Wiktionary:Wikitext style/Code snippets

From Wiktionary, the free dictionary
Jump to navigation Jump to search

Introduction[edit]

This is a set of "snippets" of code useful for parsing a wikitext page from the main namespace of the English Wiktionary.

The examples are written in Python. It is fairly easy to read even if you don't know it, so may be helpful if you are writing in another language.

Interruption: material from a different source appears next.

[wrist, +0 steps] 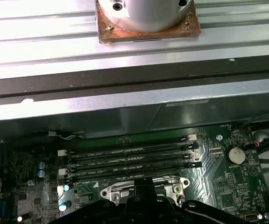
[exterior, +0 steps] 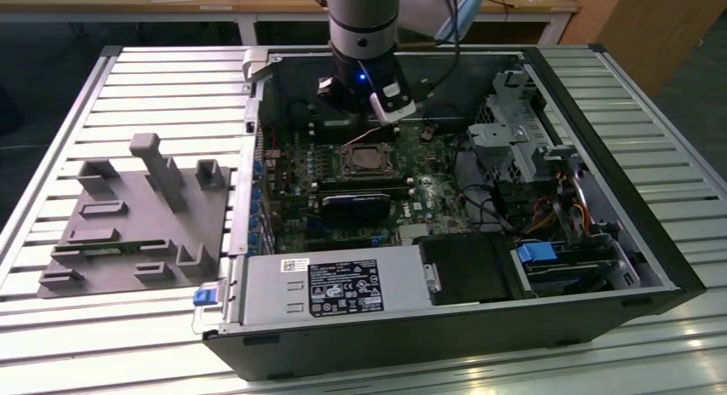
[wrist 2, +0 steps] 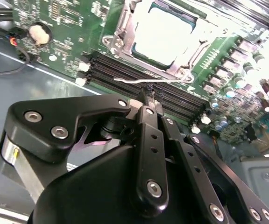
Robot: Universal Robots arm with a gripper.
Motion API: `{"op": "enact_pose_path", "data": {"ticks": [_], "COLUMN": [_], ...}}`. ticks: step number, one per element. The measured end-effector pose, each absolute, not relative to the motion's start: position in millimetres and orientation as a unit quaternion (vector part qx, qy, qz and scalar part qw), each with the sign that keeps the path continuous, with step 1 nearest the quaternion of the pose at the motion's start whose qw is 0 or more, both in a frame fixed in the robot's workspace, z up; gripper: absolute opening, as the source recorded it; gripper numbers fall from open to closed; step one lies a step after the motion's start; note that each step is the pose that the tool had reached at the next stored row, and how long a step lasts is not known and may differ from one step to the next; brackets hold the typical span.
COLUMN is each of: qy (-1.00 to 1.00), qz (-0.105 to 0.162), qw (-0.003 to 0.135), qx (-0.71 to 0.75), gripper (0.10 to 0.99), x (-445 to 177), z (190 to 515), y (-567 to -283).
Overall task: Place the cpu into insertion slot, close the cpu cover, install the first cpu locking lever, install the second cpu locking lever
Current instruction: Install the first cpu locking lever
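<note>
"Two thin black metal fingers [wrist 2: 146, 122] on the robot's gripper [wrist 2: 149, 93]. Are they open?"

"No. In the second wrist view they are pressed close together. Their tips are right at a thin silvery wire locking lever [wrist 2: 130, 80]. I cannot tell if the wire is pinched between them or only touched."

"Where is that wire?"

"It runs along one side of the square insertion slot with the silvery metal rim [exterior: 366, 159], the side that faces the long black memory slots [wrist 2: 120, 69]."

"Is the chip in?"

"Yes. The flat silvery square cpu [wrist 2: 165, 32] sits in the slot. The thin silvery cpu cover with the square window [wrist 2: 122, 29] lies flat around it, and the chip shows through the window."

"What is under all that?"

"A dark green motherboard [wrist 2: 64, 18] with lots of tiny parts. A round silvery coin battery [wrist 2: 39, 33] sits on it, past the end of the memory slots."

"And farther out?"

"In the exterior view the arm comes down from above into a big open black computer case [exterior: 636, 233] lying on its side. A silvery metal box with a white and black label [exterior: 329, 289] fills the near part of the case. Beside the case, on the exterior view's left, lies a grey plastic tray with blocks sticking up [exterior: 136, 216]. Everything rests on a table of shiny metal slats [exterior: 159, 88]."
</note>
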State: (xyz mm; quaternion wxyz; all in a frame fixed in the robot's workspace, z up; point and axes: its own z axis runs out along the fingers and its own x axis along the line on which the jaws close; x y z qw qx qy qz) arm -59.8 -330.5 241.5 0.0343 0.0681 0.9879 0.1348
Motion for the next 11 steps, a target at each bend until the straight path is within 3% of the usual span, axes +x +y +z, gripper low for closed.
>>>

The presentation order is fairly random at present.

Reading a text page[edit]

If you are using the "pywikipedia framework" to access the wiktionary, to get the text of a page:

   page = wikipedia.Page(site, title)
   text = page.get()

then the text can be parsed as a whole, or line-by-line:

   for line in text.splitlines():

the examples assume that "text", "line", etc are as above.

Headers[edit]

Headers can be recognized one line at a time, probably the best since you'll want to look at the content lines following one at a time as well.

Some simple code:

   if line[4:5] == '=': level = 5
   elif line[3:4] == '=': level = 4
   elif line[2:3] == '=': level = 3
   elif line[1:2] == '=': level = 2
   elif line[0:1] == '=': level = 1
   else: level = 0
   if level > 0:
       header = line[level:-level]
       header = header.strip()
   else header = ''

the [ ] syntax on "line" says to take the characters starting from "level" and ending at the end minus "level" characters. Then the strip() function removes leading and trailing spaces. (If someone writes "=== Noun ===".)

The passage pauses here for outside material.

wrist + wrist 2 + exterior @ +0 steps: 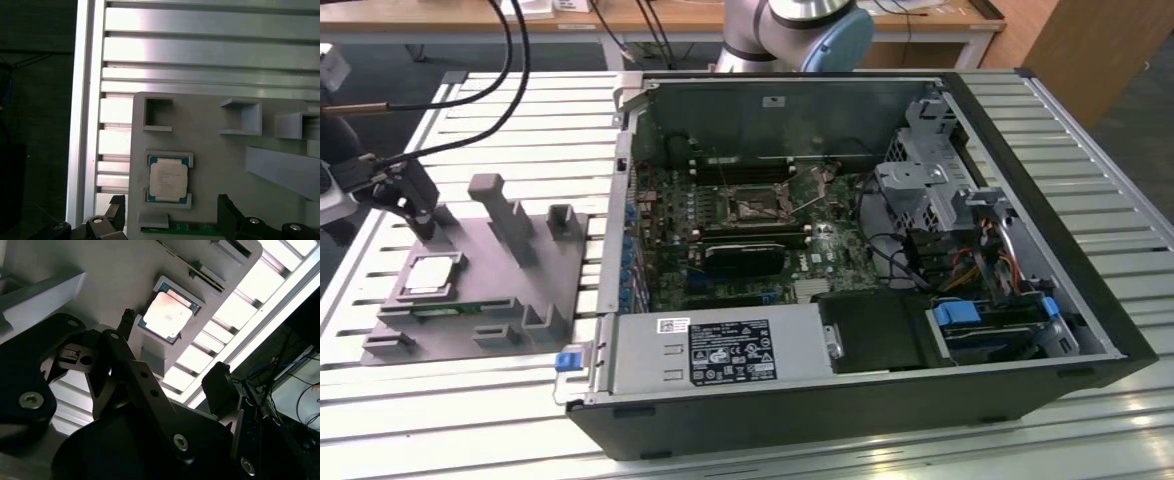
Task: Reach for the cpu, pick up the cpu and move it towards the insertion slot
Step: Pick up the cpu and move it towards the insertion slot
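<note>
Exterior view's left, mid-height: cpu (pixel 430 275) lying flat in its recess on grey holder tray (pixel 494 290), judged light, rigid, slick-topped, delicate underneath, best taken by opposite edges; tool (pixel 416 215) hovers near above it, opened wide, holding nothing

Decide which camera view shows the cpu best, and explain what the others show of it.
The first wrist view: the cpu faces the camera squarely, its whole top visible, seated in the grey holder tray. The second wrist view shows it skewed, under glare. The exterior view shows it from afar, at the exterior view's left.
</note>
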Robot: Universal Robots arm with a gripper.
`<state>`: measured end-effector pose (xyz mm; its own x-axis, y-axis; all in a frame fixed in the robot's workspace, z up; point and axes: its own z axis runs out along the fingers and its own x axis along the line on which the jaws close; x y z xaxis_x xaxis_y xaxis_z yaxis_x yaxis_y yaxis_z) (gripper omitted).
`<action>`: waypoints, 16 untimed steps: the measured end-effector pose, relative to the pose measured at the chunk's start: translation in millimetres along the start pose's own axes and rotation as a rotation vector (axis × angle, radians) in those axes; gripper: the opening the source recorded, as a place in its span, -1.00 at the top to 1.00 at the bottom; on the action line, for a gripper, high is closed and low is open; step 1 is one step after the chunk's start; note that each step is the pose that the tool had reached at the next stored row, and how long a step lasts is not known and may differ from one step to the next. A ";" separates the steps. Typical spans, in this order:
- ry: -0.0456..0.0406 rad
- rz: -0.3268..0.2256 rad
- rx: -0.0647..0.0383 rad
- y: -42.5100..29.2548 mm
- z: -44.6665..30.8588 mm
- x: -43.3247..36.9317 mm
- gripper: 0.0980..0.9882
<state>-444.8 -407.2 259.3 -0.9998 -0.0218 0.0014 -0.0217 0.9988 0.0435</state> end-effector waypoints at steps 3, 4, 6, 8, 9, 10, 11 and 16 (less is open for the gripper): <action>0.0000 0.000 0.000 -0.3 3.9 0.1 -0.62; 0.0000 0.000 0.000 -0.4 5.3 0.2 -0.62; 0.0001 0.000 0.000 -0.6 7.9 0.2 -0.62; -0.0001 0.000 0.000 -0.7 10.9 0.3 -0.62; 0.0000 0.000 0.000 -0.8 12.2 0.4 -0.62; -0.0001 0.000 0.000 -0.9 13.7 0.4 -0.62; 0.0000 0.000 0.000 -1.1 15.2 0.4 -0.62; -0.0010 0.000 0.000 -2.1 23.0 0.4 -0.62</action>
<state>-445.3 -408.4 236.2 -0.9998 -0.0218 0.0004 -0.0218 0.9988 0.0434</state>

At this point "level" is the header level (1 to 6, but the wikt only normally uses 2-5), and "header" is the header itself.

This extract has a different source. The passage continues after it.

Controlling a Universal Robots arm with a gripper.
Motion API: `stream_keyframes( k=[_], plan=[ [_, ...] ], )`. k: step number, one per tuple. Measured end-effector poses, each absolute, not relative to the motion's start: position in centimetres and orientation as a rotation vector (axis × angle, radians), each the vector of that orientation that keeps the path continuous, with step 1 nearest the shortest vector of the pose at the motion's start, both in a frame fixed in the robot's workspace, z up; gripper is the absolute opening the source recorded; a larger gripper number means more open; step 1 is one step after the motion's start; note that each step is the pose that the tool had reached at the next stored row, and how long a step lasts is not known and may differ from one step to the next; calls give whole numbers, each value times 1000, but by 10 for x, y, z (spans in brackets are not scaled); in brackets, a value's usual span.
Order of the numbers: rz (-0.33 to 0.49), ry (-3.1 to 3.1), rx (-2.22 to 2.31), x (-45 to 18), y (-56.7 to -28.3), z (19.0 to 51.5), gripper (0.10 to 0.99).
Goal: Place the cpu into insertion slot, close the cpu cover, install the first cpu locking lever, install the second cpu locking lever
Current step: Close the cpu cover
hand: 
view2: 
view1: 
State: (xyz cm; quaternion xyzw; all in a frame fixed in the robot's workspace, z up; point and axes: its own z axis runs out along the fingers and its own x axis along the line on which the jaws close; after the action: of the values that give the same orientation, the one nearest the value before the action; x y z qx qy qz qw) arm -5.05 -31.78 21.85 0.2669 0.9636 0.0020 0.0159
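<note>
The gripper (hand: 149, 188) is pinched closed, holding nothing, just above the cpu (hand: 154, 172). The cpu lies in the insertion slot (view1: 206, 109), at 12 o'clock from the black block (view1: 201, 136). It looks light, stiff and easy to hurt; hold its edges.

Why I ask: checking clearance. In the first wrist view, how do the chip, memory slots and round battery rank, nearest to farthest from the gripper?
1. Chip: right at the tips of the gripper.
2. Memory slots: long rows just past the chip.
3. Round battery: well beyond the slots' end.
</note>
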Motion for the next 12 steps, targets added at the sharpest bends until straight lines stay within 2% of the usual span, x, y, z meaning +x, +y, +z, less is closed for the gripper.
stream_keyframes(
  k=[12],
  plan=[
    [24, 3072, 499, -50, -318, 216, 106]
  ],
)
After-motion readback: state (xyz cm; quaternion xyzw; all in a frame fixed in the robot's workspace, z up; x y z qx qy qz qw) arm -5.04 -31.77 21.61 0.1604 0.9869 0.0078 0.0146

Doing the same thing using a regular expression, at the top:

   import re
   reheader = re.compile(r'(={2,6})\s*(.+?)={2,6}(.*)')

then for each line:

   mo = reheader.match(line)
   if mo:
       level = len(mo.group(1))
       header = mo.group(2).rstrip()
   else:
       level = 0
       header = ''

note this is not identical to the above; it leaves level equal to 0, not matched, given a level 1 header. However you shouldn't find L1 headers in entries.